YOUR TASK
Search the data for the string "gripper" and extract every line where it appears.

BEGIN

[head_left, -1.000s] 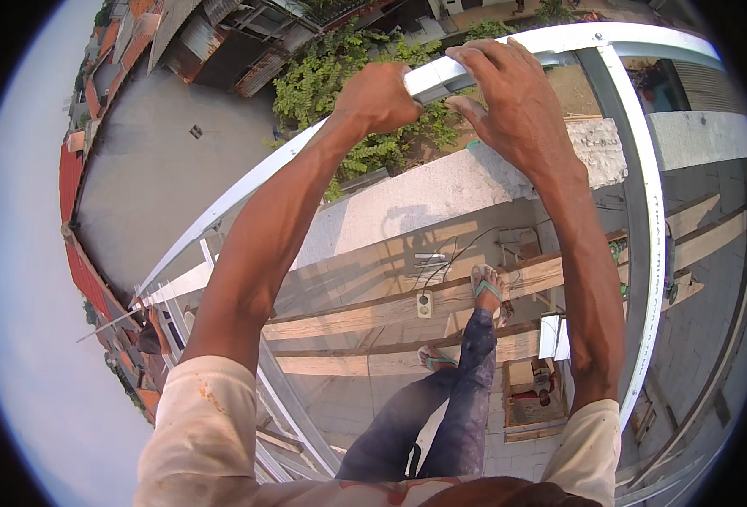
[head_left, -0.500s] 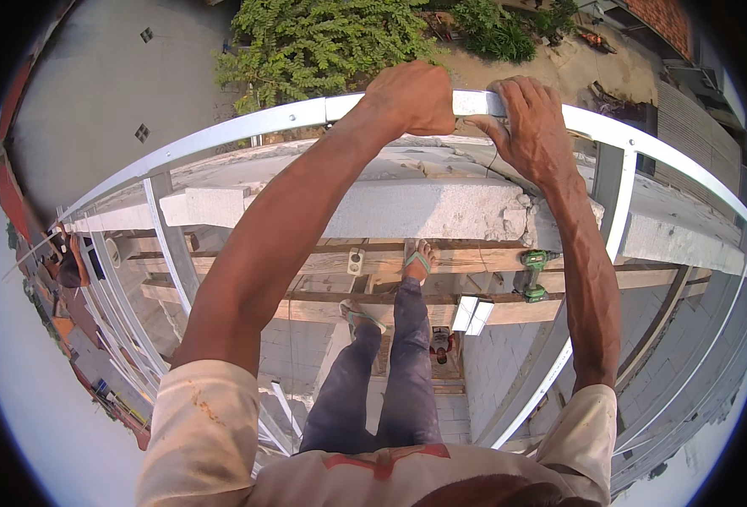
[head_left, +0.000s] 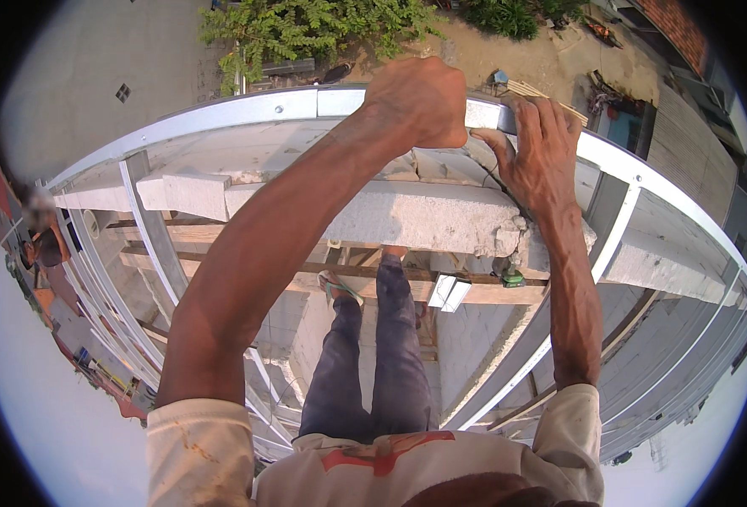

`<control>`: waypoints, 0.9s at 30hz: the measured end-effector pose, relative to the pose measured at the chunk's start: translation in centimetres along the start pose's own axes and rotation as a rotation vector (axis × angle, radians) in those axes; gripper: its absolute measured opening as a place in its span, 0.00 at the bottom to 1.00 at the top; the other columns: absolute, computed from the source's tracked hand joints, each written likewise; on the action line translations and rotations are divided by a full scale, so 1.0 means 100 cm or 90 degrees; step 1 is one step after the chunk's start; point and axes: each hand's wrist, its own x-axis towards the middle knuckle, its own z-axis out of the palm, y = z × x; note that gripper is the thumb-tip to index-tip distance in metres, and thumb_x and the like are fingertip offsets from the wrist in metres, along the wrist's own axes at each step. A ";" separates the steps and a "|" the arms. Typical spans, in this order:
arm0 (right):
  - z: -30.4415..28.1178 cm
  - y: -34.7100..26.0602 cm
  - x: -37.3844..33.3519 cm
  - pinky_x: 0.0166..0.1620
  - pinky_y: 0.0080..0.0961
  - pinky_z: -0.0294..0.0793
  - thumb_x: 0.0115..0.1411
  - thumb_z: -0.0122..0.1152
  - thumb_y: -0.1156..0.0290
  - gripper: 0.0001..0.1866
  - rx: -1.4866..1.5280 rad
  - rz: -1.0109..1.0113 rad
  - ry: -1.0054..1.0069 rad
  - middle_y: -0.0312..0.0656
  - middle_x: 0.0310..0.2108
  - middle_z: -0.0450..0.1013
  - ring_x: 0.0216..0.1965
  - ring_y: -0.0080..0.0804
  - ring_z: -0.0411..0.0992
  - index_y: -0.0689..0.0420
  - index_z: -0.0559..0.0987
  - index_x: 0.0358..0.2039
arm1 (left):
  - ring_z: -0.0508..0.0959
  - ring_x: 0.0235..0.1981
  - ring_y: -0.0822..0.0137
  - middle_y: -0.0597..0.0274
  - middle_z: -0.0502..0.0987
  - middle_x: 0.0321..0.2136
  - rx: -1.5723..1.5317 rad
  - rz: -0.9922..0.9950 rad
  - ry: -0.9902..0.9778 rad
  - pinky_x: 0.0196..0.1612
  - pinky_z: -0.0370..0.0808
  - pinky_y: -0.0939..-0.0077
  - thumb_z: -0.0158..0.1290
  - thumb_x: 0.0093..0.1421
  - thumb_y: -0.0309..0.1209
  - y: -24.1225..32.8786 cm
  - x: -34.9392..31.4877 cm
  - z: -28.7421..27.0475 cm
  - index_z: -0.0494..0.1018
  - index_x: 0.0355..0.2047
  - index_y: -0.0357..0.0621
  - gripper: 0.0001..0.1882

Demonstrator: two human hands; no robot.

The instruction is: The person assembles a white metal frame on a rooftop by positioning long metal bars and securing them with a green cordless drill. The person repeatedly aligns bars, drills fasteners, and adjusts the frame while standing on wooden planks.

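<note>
A long silvery metal rail [head_left: 280,108] runs across in front of me, bending down toward both sides of the view. My left hand [head_left: 424,101] is closed in a fist around it near the middle. A short stretch to the right, my right hand [head_left: 542,152] grips the same rail, its fingers over the top and its thumb on the near side. Between the two hands a piece of the rail shows bare. Metal uprights [head_left: 618,220] meet the rail from below. Whether the left fist also holds something small is hidden.
Below the rail lies a rough concrete beam [head_left: 424,211] with a broken right end. My sandalled feet are at wooden planks [head_left: 492,291], near a green drill [head_left: 513,277] and a white rectangular object [head_left: 449,292]. Another person [head_left: 51,247] is at far left. Ground and a tree [head_left: 306,34] lie far below.
The view has tilted and shifted, showing more ground beyond the rail. Both hands keep their hold on the rail. The drill is now mostly hidden behind the concrete beam.
</note>
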 end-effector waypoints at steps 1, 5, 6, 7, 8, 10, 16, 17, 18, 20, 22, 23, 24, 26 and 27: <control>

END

ANSWER SPACE
`<control>`: waypoints, 0.9s at 30hz: the measured end-effector pose, relative to the pose measured at the chunk's start: translation in centimetres along the start pose's own axes and rotation as a rotation vector (axis × angle, radians) in those axes; gripper: its absolute measured opening as a place in its span, 0.00 at the bottom to 1.00 at the top; the other columns: absolute, computed from the source's tracked hand joints, each written likewise; on the action line translations and rotations are divided by a full scale, so 1.0 means 100 cm or 90 degrees; step 1 is one step after the chunk's start; point and axes: each hand's wrist, its own x-axis towards the middle knuckle, its own z-axis out of the palm, y = z × x; note that gripper is the thumb-tip to index-tip distance in metres, and thumb_x and the like are fingertip offsets from the wrist in metres, along the wrist's own axes at each step. A ";" separates the steps and a "|" the arms. Typical spans, in this order:
  - gripper: 0.0001..0.1866
  - gripper: 0.0001..0.1882

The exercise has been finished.